Demeure que certaines marques qui ne sont pas de niche ont elles aussi fait le choix de ne pas prendre d’égérie, tels Hermès, Cartier, Bottega Veneta ou encore Burberry. Pour son dernier masculin Burberry Brit Rhythm, c’est le produit lui-même qui incarne le concept, à savoir le rock. Christopher Bailey, designer de la maison, voulait que le son et les images en noir et blanc du film retranscrivent cet univers musical. Autre constat, parmi les succès du box-office, on dénombre quelques jus sans égérie : One Million de Paco Rabanne, L’Eau d’Issey d'Issey Miyake, Flowerbomb de Viktor & Rolf. Ou encore For Her de Narciso Rodriguez et Le Mâle de Jean Paul Gaultier. Question amusante : en juillet dernier, Nabila, coqueluche de la télé-réalité a clôturé le défilé du couturier. Pourrait-on l’imaginer égérie d’un prochain féminin ? « Non, un défilé est éphémère et la parfumerie choisit des célébrités dont la notoriété est établie car un parfum reste un produit de luxe aux dimensions intemporelles », explique Denis Quimbrot, vice-président du groupe BPI. « De plus, la marque a construit son histoire sur des figures héroïques, des personnages populaires, la pin-up et le marin.

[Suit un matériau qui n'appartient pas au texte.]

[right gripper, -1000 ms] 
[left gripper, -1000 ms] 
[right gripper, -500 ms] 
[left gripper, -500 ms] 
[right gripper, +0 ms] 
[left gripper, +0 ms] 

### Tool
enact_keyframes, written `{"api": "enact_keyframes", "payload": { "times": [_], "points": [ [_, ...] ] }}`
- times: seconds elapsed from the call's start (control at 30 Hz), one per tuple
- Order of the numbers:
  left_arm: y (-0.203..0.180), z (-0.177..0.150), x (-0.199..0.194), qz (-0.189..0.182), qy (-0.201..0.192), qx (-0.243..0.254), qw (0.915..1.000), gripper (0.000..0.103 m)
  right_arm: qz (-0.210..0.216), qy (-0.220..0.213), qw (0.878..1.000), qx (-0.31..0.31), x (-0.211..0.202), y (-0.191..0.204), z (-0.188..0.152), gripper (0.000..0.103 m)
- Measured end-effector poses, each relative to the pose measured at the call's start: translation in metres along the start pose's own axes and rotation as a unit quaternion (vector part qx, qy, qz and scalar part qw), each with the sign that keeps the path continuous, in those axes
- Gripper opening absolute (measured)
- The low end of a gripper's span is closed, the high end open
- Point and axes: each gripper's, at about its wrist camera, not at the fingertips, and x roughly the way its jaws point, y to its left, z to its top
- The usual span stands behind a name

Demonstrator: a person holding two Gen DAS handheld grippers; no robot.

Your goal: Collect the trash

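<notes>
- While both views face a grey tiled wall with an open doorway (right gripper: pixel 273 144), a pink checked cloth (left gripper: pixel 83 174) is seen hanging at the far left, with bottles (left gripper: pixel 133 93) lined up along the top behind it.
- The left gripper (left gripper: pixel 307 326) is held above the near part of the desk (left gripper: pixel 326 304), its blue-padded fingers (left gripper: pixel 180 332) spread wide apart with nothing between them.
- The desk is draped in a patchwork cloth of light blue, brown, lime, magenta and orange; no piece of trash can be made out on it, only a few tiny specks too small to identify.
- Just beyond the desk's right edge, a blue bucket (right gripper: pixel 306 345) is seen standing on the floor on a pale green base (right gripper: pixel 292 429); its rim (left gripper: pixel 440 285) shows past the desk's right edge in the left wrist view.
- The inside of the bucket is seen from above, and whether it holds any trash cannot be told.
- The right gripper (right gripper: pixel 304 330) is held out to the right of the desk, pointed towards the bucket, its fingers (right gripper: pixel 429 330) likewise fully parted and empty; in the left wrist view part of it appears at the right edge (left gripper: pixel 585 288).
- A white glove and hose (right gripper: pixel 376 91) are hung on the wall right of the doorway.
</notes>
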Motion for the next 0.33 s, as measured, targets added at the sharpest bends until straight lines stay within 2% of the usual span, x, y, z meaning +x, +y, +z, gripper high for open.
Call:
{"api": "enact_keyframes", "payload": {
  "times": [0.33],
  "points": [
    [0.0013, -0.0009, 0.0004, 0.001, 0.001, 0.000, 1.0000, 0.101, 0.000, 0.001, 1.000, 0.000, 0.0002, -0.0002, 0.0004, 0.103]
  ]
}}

Nul besoin d’égérie. » Michaël Dandrieux, précise : « Le public se retrouve forcément dans des personnes devenant célèbres presque par hasard juste après un passage à la télévision. C’est vrai. Mais l’expérience d’un parfum repose sur un imaginaire plus profond, plus universel. » N’est donc pas égérie qui veut. Laissons un peu de place au rêve et à la poésie.